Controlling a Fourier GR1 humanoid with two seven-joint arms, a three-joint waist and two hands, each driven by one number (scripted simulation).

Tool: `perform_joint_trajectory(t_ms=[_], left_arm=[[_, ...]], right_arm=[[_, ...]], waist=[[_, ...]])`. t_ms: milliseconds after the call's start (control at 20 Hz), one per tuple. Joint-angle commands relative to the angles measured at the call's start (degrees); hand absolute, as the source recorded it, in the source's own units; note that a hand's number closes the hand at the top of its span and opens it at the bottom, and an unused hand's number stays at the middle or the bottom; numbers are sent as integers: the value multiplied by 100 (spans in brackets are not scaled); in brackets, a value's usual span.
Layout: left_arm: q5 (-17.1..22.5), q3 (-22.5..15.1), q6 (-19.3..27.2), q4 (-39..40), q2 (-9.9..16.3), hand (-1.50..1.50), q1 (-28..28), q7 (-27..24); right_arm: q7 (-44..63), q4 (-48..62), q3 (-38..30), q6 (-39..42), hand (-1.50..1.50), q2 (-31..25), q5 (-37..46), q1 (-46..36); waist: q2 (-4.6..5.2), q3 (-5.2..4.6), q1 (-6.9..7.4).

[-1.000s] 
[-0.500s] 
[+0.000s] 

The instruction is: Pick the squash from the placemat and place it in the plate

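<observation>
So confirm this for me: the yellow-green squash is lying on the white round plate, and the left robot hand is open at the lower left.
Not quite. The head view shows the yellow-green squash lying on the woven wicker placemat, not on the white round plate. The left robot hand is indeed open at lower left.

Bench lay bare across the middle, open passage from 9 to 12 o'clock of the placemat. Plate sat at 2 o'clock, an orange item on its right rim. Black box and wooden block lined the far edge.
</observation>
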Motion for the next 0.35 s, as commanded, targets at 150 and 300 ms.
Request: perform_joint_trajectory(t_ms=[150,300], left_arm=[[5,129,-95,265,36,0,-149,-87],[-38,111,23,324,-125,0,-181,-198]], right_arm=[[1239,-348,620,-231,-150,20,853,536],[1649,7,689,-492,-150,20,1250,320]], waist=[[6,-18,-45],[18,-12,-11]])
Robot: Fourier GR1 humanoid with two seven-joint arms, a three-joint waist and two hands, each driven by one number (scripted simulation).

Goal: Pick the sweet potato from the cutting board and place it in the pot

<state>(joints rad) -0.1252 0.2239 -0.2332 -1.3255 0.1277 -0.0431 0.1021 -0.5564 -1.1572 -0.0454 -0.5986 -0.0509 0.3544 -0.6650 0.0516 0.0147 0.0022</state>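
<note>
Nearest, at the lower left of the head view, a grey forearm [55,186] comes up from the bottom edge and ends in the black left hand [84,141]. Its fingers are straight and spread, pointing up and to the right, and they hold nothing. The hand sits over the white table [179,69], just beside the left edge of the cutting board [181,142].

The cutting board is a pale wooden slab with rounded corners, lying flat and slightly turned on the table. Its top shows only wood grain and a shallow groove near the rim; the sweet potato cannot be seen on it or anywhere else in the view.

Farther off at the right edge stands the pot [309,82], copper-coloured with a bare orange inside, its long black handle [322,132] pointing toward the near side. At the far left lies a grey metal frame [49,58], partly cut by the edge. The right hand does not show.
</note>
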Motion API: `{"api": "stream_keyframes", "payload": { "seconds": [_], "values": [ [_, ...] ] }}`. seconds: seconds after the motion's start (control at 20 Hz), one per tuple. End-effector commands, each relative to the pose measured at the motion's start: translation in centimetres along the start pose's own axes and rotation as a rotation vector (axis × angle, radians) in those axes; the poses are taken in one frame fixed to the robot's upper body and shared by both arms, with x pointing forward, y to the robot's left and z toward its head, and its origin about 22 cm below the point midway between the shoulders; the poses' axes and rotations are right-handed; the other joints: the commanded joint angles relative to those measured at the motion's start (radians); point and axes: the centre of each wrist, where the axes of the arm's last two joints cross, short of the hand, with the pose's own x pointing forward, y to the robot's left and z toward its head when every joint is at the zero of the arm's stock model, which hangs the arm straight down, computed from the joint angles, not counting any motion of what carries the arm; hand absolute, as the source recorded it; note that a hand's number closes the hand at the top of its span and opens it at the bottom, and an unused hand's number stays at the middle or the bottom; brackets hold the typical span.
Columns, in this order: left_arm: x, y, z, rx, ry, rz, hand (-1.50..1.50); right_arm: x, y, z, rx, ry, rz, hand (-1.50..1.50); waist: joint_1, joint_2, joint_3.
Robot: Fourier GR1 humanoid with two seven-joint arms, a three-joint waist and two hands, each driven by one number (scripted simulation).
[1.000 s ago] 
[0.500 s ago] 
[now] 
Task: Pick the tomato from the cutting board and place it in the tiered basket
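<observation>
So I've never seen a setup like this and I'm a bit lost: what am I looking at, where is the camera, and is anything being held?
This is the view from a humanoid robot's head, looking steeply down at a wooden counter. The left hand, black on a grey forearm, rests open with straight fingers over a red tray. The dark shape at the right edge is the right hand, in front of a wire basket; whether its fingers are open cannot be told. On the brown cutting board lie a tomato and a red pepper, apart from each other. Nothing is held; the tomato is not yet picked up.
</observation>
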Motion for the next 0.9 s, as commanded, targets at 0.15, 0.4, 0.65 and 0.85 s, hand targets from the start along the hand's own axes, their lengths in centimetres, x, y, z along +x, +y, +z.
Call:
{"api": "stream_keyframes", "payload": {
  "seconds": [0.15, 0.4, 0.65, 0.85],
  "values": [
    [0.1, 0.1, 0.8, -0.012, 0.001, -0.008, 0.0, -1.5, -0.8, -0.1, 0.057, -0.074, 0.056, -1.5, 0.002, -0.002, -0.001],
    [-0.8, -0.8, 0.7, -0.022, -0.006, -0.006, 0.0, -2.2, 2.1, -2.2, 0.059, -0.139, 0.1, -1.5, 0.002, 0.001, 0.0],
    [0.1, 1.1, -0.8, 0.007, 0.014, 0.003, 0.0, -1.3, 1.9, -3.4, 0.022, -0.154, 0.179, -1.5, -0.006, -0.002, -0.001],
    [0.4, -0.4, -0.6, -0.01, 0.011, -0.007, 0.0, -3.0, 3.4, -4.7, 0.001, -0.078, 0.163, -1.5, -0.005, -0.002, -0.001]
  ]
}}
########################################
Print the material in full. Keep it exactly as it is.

**RESPONSE TO THE TASK:**
Controlling a Fourier GR1 humanoid with two seven-joint arms, a three-joint waist and two hands, each driven by one number (scripted simulation).

Tool: `perform_joint_trajectory(t_ms=[_], left_arm=[[_, ...]], right_arm=[[_, ...]], waist=[[_, ...]])`. t_ms: milliseconds after the call's start (control at 20 Hz), one per tuple. Joint-angle commands relative to the angles measured at the call's start (degrees); hand absolute, as the source recorded it, in the source's own units; note that a hand's number closes the hand at the top of its span and opens it at the bottom, and an unused hand's number stays at the middle or the bottom; numbers are sent as integers: the value multiplied by 100 (spans in brackets are not scaled); in brackets, a value's usual span.
Layout: left_arm: q5 (-17.1..22.5), q3 (-22.5..15.1), q6 (-19.3..27.2), q4 (-39..40), q2 (-9.9..16.3), hand (-1.50..1.50), q1 (-28..28), q7 (-27..24); right_arm: q7 (-44..63), q4 (-48..62), q3 (-38..30), q6 (-39..42), hand (-1.50..1.50), q2 (-31..25), q5 (-37..46), q1 (-46..36); waist: q2 (-4.6..5.2), q3 (-5.2..4.6), q1 (-6.9..7.4).

[-1.000s] 
[-0.500s] 
[+0.000s] 

The instruction is: Pick the squash from the placemat and place it in the plate

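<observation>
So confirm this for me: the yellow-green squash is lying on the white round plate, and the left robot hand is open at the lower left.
Not quite. The head view shows the yellow-green squash lying on the woven wicker placemat, not on the white round plate. The left robot hand is indeed open at lower left.

Bench lay bare across the middle, open passage from 9 to 12 o'clock of the placemat. Plate sat at 2 o'clock, an orange item on its right rim. Black box and wooden block lined the far edge.
</observation>
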Motion for the next 0.35 s, as commanded, targets at 150 and 300 ms.
Request: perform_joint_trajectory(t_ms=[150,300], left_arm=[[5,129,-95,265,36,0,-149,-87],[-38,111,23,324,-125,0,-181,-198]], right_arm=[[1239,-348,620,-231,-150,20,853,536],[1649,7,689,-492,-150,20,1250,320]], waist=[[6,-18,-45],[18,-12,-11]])
Robot: Fourier GR1 humanoid with two seven-joint arms, a three-joint waist and two hands, each driven by one number (scripted simulation).

Goal: Pick the sweet potato from the cutting board and place it in the pot

<state>(joints rad) -0.1252 0.2239 -0.2332 -1.3255 0.1277 -0.0431 0.1021 -0.5564 -1.1572 -0.0454 -0.5986 -0.0509 0.3544 -0.6650 0.0516 0.0147 0.0022</state>
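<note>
Nearest, at the lower left of the head view, a grey forearm [55,186] comes up from the bottom edge and ends in the black left hand [84,141]. Its fingers are straight and spread, pointing up and to the right, and they hold nothing. The hand sits over the white table [179,69], just beside the left edge of the cutting board [181,142].

The cutting board is a pale wooden slab with rounded corners, lying flat and slightly turned on the table. Its top shows only wood grain and a shallow groove near the rim; the sweet potato cannot be seen on it or anywhere else in the view.

Farther off at the right edge stands the pot [309,82], copper-coloured with a bare orange inside, its long black handle [322,132] pointing toward the near side. At the far left lies a grey metal frame [49,58], partly cut by the edge. The right hand does not show.
</note>
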Motion API: `{"api": "stream_keyframes", "payload": { "seconds": [_], "values": [ [_, ...] ] }}`. seconds: seconds after the motion's start (control at 20 Hz), one per tuple. End-effector commands, each relative to the pose measured at the motion's start: translation in centimetres along the start pose's own axes and rotation as a rotation vector (axis × angle, radians) in those axes; the poses are taken in one frame fixed to the robot's upper body and shared by both arms, with x pointing forward, y to the robot's left and z toward its head, and its origin about 22 cm below the point midway between the shoulders; the poses' axes and rotations are right-handed; the other joints: the commanded joint angles relative to those measured at the motion's start (radians); point and axes: the centre of each wrist, where the axes of the arm's last two joints cross, short of the hand, with the pose's own x pointing forward, y to the robot's left and z toward its head when every joint is at the zero of the arm's stock model, which hangs the arm straight down, computed from the joint angles, not counting any motion of what carries the arm; hand absolute, as the source recorded it; note that a hand's number closes the hand at the top of its span and opens it at the bottom, and an unused hand's number stays at the middle or the bottom; brackets hold the typical span.
Columns, in this order: left_arm: x, y, z, rx, ry, rz, hand (-1.50..1.50); right_arm: x, y, z, rx, ry, rz, hand (-1.50..1.50); waist: joint_1, joint_2, joint_3.
Robot: Fourier GR1 humanoid with two seven-joint arms, a three-joint waist and two hands, each driven by one number (scripted simulation).
[1.000 s ago] 
[0.500 s ago] 
[now] 
Task: Pick the tomato from the cutting board and place it in the tiered basket
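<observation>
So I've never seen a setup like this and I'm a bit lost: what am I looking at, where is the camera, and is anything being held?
This is the view from a humanoid robot's head, looking steeply down at a wooden counter. The left hand, black on a grey forearm, rests open with straight fingers over a red tray. The dark shape at the right edge is the right hand, in front of a wire basket; whether its fingers are open cannot be told. On the brown cutting board lie a tomato and a red pepper, apart from each other. Nothing is held; the tomato is not yet picked up.
</observation>
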Motion for the next 0.9 s, as commanded, targets at 0.15, 0.4, 0.65 and 0.85 s, hand targets from the start along the hand's own axes, their lengths in centimetres, x, y, z along +x, +y, +z.
Call:
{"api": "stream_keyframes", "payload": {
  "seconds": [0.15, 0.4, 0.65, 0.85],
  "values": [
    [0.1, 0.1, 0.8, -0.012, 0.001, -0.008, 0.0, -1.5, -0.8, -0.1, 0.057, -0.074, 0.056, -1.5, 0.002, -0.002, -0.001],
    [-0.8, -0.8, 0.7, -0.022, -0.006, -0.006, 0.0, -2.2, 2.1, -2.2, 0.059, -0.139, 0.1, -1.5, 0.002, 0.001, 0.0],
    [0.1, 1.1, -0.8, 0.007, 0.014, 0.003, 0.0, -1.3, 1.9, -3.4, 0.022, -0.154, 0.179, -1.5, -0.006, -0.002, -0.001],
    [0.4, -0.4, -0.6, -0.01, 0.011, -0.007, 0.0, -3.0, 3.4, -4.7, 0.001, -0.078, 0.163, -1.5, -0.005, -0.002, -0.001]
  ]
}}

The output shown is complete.